Dak
mentat
This is horrifying thinking, and it's exactly the libertarian mentality that exposes its dangerous kernel. The fact that, in the end, fascism presents itself as superior to Bolshevism; that's the most ridiculous notion. I'm not trying to save Bolshevism from anything, it was a catastrophic humanitarian disaster. But to rationalize fascism as providing the necessary check to Bolshevism is a logic I can't even begin to sympathize with.
Yes, humanitarian concerns are such a dangerous kernel of libertarianism
Your horror is slightly perplexing. I can only reason three potential sources:
1. You are not remaining in context: Communism or Fascism. We are stuck making a relative judgment limited between these two systems and only these two systems.

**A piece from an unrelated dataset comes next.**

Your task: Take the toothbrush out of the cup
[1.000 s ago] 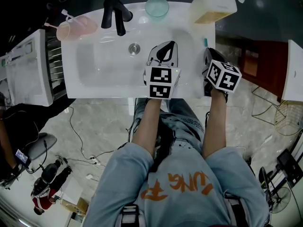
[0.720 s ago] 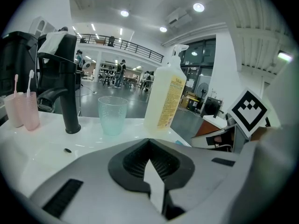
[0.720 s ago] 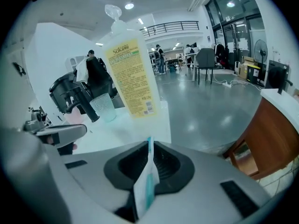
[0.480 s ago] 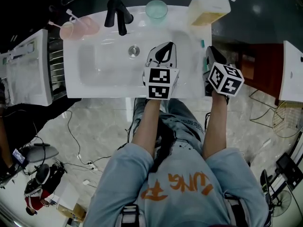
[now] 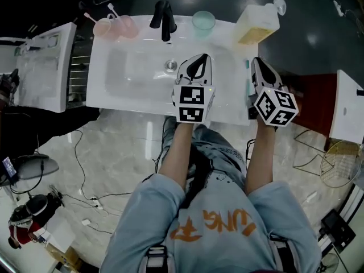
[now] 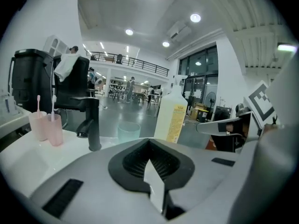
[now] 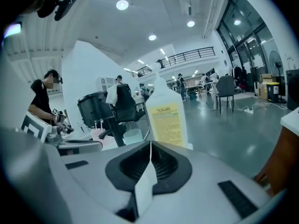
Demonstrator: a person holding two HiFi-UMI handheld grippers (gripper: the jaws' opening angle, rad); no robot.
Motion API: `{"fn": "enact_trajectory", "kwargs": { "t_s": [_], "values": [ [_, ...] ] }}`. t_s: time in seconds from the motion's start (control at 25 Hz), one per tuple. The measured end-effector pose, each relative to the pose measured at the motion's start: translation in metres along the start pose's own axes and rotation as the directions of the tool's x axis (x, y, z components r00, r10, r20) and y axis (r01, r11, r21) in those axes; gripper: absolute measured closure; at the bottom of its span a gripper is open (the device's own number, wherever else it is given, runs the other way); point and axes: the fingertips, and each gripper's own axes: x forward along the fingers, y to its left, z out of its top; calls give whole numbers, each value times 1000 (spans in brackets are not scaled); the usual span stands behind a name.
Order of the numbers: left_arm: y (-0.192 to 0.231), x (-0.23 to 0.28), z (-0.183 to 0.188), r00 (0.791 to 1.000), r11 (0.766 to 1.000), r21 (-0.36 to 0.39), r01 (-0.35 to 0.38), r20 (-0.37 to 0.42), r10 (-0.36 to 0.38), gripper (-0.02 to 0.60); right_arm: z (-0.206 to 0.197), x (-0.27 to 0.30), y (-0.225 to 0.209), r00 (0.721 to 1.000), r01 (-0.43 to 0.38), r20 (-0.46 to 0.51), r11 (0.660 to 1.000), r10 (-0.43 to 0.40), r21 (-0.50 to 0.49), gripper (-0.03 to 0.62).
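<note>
Head view: 2 pink cups (image 5: 104, 26) stand just left of the black faucet (image 5: 164, 17), each with a toothbrush (image 5: 90, 17) sticking out. Right of the faucet sits a teal cup (image 5: 203, 20), then a bottle (image 5: 257, 23) whose yellow label print is too blurred to read. Nearer than the faucet, the left gripper (image 5: 199, 58) and right gripper (image 5: 255, 61) have jaws pressed together, holding nothing

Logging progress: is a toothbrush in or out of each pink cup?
In. A toothbrush stands in each pink cup beside the black faucet.
</note>
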Motion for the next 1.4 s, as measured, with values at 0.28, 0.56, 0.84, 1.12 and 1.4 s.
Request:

2. Judging between these system using some irrelevant metric or ignorance of the differences in the two important metrics:
A. Body Counts: Whether limited to the 1927> world, or the 1987> world, Fascism looks angelic in body count comparisons, both directly and indirectly. "Indirectly" brings us to the second metric:
B. Standard of Living (for those escaping the body counts): Again, Fascism wins this contest with Communism easily. A large portion of the total body count attributable to Communism comes from starvation/lack of basic necessities/"work camp" conditions. Compared only to Communism, Fascism offered a substantially better standard of living - to the many more people left living.
3. Your horror is purely politically ideological (as opposed to a general humanistic ideology) and humanitarian comparisons are irrelevant in light of the need for REVOLUTION! IE: You have an antihumanistic, anti-humanitarian "horror": Not as many would die (relatively speaking) if Fascism were supported over Communism - which is absolutely or most likely necessary and automatically good as it comes with that which is good (again, relative to Fascism).
The fact that I assume you can stay within context, and your practically sterilized treatment of Communist history via "humanitarian disaster" leads me to think you are falling under 3.
You don't see any material because your definition and understanding of freedom and liberation is narrow and conditioned. For argument's sake, it's obviously there; but according to your approach, the material I would cite doesn't qualify as liberal enough.
What isn't narrow and conditioned once you delve into it? "Liberal enough" or "Liberal at all?" Libertarianism isn't "liberal enough" on an objective scale so it depends on your scale.